Re: How can i modify cipher ssh client on ISE ?

jewfcb001 · ‎04-13-2020

How can i modify cipher ssh client on ISE 2.6 ?

We use ISE Version 2.6 Patch 3

I need enable cipher below.

aes128-ctr , aes256-ctr

Thank you .

Greg Gibbs · ‎04-13-2020

ISE 2.6 added enhancements for hardening the SSH daemon (sshd) service.

See this CLI Reference Guide page for information on the commands and supported options for limiting the ciphers allowed for SSH.

jewfcb001 · ‎04-13-2020

I think sshd service . It's ssh server . But We would like to change cipher of ssh client on ISE

Greg Gibbs · ‎04-13-2020

There is no specific command to configure the SSH client in ISE.

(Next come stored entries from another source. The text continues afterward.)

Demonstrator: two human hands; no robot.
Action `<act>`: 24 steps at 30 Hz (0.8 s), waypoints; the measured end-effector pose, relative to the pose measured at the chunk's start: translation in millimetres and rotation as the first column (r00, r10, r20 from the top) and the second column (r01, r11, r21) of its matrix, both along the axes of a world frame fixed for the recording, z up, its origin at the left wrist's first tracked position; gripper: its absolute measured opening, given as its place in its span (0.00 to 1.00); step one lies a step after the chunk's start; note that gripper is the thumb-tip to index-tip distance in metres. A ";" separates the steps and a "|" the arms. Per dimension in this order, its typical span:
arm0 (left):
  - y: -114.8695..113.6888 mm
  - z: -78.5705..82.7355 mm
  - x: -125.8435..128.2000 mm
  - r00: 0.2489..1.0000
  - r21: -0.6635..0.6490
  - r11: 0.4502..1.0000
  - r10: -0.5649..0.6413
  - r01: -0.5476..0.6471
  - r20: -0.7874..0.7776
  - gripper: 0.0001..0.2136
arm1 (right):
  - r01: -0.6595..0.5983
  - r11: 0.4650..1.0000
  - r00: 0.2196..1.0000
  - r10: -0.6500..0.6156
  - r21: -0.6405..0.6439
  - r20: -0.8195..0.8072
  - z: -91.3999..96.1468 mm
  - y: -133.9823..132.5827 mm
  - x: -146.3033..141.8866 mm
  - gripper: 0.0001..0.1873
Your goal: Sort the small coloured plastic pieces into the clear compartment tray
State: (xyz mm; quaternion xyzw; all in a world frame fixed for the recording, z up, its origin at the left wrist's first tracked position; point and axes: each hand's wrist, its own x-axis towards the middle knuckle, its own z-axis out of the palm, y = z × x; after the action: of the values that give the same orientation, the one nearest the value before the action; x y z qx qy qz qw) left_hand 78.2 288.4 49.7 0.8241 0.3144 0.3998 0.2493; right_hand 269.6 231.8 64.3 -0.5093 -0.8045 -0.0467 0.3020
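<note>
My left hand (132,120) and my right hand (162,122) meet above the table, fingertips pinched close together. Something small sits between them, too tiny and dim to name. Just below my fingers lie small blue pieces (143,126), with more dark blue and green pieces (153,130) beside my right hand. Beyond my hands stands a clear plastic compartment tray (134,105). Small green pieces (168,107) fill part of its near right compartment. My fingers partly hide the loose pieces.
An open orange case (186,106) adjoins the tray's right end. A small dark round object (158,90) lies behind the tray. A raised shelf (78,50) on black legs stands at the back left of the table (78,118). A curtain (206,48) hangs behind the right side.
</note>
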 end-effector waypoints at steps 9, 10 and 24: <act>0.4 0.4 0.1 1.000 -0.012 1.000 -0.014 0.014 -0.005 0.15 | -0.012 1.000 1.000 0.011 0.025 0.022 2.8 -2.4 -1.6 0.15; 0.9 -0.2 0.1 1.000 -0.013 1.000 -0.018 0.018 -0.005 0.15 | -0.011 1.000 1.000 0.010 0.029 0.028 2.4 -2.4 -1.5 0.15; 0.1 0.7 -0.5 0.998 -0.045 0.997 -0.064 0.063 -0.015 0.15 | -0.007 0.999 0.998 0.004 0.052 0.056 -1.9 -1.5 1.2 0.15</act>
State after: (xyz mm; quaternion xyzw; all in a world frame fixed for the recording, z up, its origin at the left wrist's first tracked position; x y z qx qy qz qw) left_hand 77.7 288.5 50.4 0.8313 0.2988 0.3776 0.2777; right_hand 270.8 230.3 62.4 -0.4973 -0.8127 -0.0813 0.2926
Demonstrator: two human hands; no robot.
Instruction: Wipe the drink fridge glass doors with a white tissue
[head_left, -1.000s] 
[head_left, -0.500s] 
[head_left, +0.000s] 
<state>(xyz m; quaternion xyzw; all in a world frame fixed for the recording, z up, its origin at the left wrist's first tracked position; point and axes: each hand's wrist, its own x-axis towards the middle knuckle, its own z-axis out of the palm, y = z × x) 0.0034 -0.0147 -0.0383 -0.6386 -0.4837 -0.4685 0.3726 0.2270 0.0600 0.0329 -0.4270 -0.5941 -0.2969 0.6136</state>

AFAIK, ISE uses the standard OpenSSH package in the underlying RHEL OS. If you configure your SSH server to only support those ciphers, the ISE SSH client should negotiate the same.

jewfcb001 · ‎04-13-2020

@greg

I already change sshd cipher on command service sshd but Client ssh cannot change . I think this command only sshd server.

Greg Gibbs · ‎04-14-2020

Correct. The 'service sshd' command in the ISE CLI only controls the ciphers supported for the SSH daemon running on the ISE node.

My previous post suggested that, if you limit the supported ciphers on the external server to which you are trying to connect from the SSH client in ISE, the ISE client should negotiate to use those supported stronger ciphers.